Ухан подчинился. Братки дружно подхватили похрапывающего и невнятно бормочущего Швандю под руки и скорее заволокли, чем завели в дом. Затем Борман открыл люк, ведущий в подпол, включил тусклую лампочку, осветившую это неглубокое подземелье. Швандю не без труда стащили вниз и пристегнули наручниками к столбу, на котором держался деревянный стеллаж, предназначенный для хранения банок со всякими дачными соленьями. Швандя и после этого не очухался. Съехал вниз по столбу, насколько позволяли скованные руки, и уселся на корточки, мыча что-то нечленораздельное.
— Водой надо окатить! — догадался Борман, вылез из подпола и сходил с ведром к колонке. Ухан в это время несколько раз хлопнул Швандю по щекам, но привести в чувство не сумел.
Вернулся Борман с ведром и с маху выплеснул его Шванде на голову. Это возымело действие, Швандя аж подскочил, дернулся, и боль от наручников заставила его застонать.

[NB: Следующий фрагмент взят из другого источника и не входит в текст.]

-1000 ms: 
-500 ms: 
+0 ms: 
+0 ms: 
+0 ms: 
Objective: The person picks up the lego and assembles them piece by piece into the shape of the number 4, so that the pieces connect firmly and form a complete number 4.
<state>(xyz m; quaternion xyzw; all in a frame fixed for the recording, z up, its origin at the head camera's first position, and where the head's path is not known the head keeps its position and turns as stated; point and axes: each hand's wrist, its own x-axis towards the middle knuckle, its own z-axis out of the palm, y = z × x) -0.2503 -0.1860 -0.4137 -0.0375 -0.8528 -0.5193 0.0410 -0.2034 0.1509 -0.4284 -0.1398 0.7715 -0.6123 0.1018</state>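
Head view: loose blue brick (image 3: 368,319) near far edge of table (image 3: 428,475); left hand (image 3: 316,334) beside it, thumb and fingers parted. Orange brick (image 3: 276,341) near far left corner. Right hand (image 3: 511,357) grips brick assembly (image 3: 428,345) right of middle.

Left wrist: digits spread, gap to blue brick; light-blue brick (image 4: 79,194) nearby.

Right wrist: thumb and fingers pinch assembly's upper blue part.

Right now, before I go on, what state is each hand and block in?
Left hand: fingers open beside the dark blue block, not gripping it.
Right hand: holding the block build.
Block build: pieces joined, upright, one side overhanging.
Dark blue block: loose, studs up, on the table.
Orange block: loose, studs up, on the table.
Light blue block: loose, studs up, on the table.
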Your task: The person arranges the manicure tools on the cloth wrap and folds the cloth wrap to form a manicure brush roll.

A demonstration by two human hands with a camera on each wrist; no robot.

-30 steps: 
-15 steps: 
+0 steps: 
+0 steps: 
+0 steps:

— В-вы ч-чего? — пробормотал он заплетающимся языком. — С ума спятили?
И обвел подвал мутным взглядом. Похоже, что он и сейчас очень слабо соображал. Ухан размахнулся и крепко двинул Швандю поддых, это привело только к тому, что тот охнул, икнул и принялся рыгать, едва не облевав при этом Ухана и Бормана.
— Во! — Борман красноречиво покрутил пальцем у виска, обращаясь к Ухану. — Сообразил, называется!
А Ухана от запаха блевотины тоже замутило, и он, согнувшись, вывернулся наизнанку, отчего духан в подвале стал непереносим и для Бормана.
— Ы! — вырвалось у него из глотки, и «партайгеноссе» добавил своей мути в общую лужу. — Б-бляха-м-муха!
Проблевавшись, Ухан с Борманом вылезли из подвала, выдули по кружке воды и выкурили по сигаретке на свежем воздухе. Немного полегчало, и головы совсем отрезвели.
— Блин, — проворчал Борман, утирая с глаз выступившие слезы, — на фига ты его в брюхо ткнул?
— Может, он тоже очухается, раз прорыгался? — предположил Ухан.
— Хрен его знает, может, и очухается…
ПРИЕХАЛИ С ОРЕХАМИ…
За несколько часов до этого купальщики благополучно вернулись с речки. То есть сначала вернулись в довольно пасмурном настроении Анюта и Шпиндель, а потом — сияющие, как медные пятачки, и очень довольные собой Епиха с Юлькой.